= Proteobiotics =

Metabolites produced by probiotics

Proteobiotics are natural metabolites which are produced by fermentation process of specific probiotic strains. These small oligopeptides were originally discovered in and isolated from culture media used to grow probiotic bacteria and may account for some of the health benefits of probiotics.

Several genera of probiotic bacteria are known to produce proteobiotics, including Lactococcus spp., Pediococcus spp. Lactobacillus spp. and Bifidobacterium spp.

== Mode of action ==
Recent studies have explored mode of action of proteobiotics and their potential benefits in maintaining the ratio of beneficial bacteria, lowering bacterial imbalance, and improving gut function. However, any of the statements based on research have not been evaluated by the US Food and Drug Administration.

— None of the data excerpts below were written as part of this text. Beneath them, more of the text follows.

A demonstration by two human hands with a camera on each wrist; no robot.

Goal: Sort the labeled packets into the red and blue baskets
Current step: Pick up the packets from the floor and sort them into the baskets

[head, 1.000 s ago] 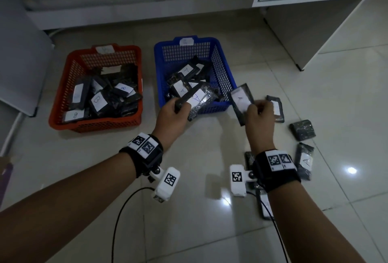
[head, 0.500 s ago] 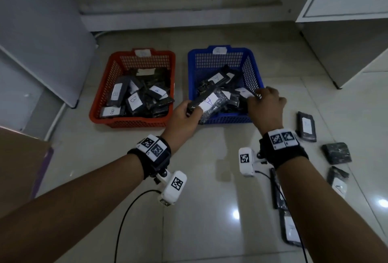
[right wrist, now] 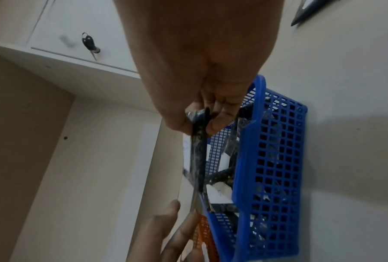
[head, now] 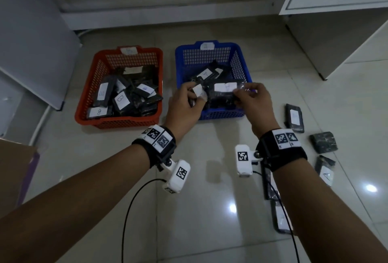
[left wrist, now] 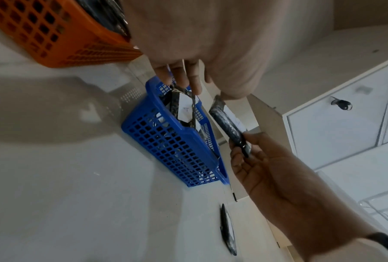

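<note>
The red basket (head: 117, 122) and the blue basket (head: 210, 116) stand side by side on the floor, both holding several dark packets with white labels. Both hands hover over the blue basket. My left hand (head: 185, 106) holds a dark packet (head: 198, 93) by its edge; in the left wrist view this packet (left wrist: 185, 109) hangs from the fingers (left wrist: 182, 78) above the blue basket (left wrist: 170, 141). My right hand (head: 253, 103) pinches the end of another labeled packet (head: 225, 88). That packet (right wrist: 198, 141) is seen edge-on beside the blue basket (right wrist: 278, 159).
Several loose packets lie on the tiles at the right: one by the basket (head: 294, 118), one unlabeled (head: 323, 142), one (head: 325, 171) further right, and two (head: 281, 218) under my right forearm. A white cabinet (head: 336, 21) stands at the back right, a cardboard box (head: 14, 168) at the left.
My right hand has carried its packet from the right of the blue basket to above it. My left hand has moved forward over the same basket with its packet.
</note>
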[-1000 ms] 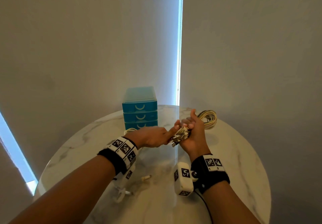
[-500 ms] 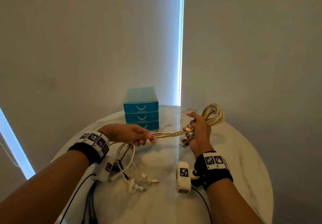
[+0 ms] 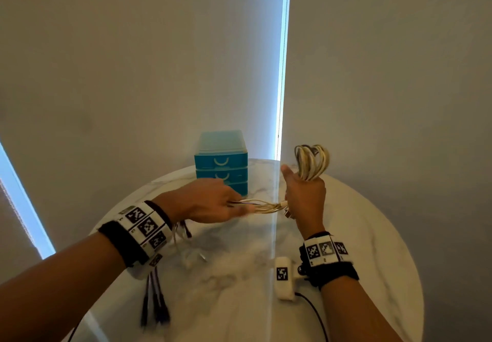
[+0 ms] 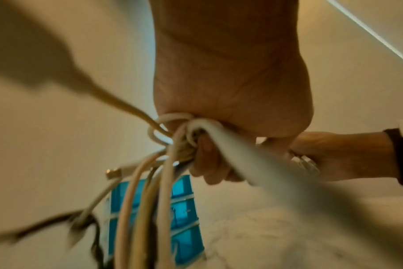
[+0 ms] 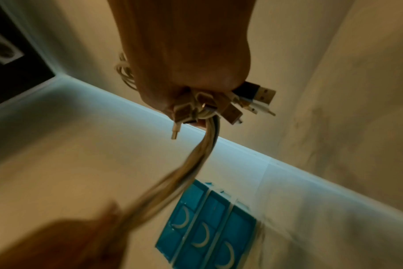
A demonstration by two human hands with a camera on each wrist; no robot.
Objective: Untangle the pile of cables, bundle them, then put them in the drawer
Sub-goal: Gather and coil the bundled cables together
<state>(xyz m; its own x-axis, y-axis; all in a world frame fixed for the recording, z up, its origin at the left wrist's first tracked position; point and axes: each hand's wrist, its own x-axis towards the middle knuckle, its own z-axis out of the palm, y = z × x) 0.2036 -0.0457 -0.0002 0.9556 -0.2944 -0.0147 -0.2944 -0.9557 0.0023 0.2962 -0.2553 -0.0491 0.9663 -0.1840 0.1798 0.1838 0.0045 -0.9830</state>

Unlike other molecules produced by probiotic bacteria, such as organic acids and bacteriocins, proteobiotics are natural metabolites which interfere with quorum sensing, the cell-to-cell communications which occur between bacterial cells, mainly by interfering with the LuxS quorum sensing system. These quorum-sensing systems allow bacteria to respond to changes in their environment and play a role in the ability of pathogens to evade host defence mechanisms. By interfering with quorum sensing, proteobiotics inhibit the cascade of events leading to adhesion to, and invasion of, host cells. This is achieved through reduced expression of specific virulence genes (typically found on pathogenicity islands) that facilitate the infection process. Specifically, proteobiotics inhibit virulence genes involved in toxin production, biofilm formation, cell adhesion and invasion. In enterohemorrhagic E. coli and Salmonella spp., genes associated with Type 3 Secretion Systems seem to be the main targets.

The degree to which proteobiotics can reduce virulence-gene expression depends on the pathogen and the source of the proteobiotics. Lactobacillus acidophilus-derived proteobiotics down-regulate virulence genes in enterohemorrhagic Escherichia coli, Clostridioides difficile', Salmonella Typhimurium, Listeria monocytogenes and Campylobacter jejuni'. Whereas those produced by Bifidobacterium spp. have been shown to impact virulence gene expression in Campylobacter jejuni, enterohemorrhagic Escherichia coli, Clostridioides difficile, Clostridium perfringens, and Salmonella Typhimurium.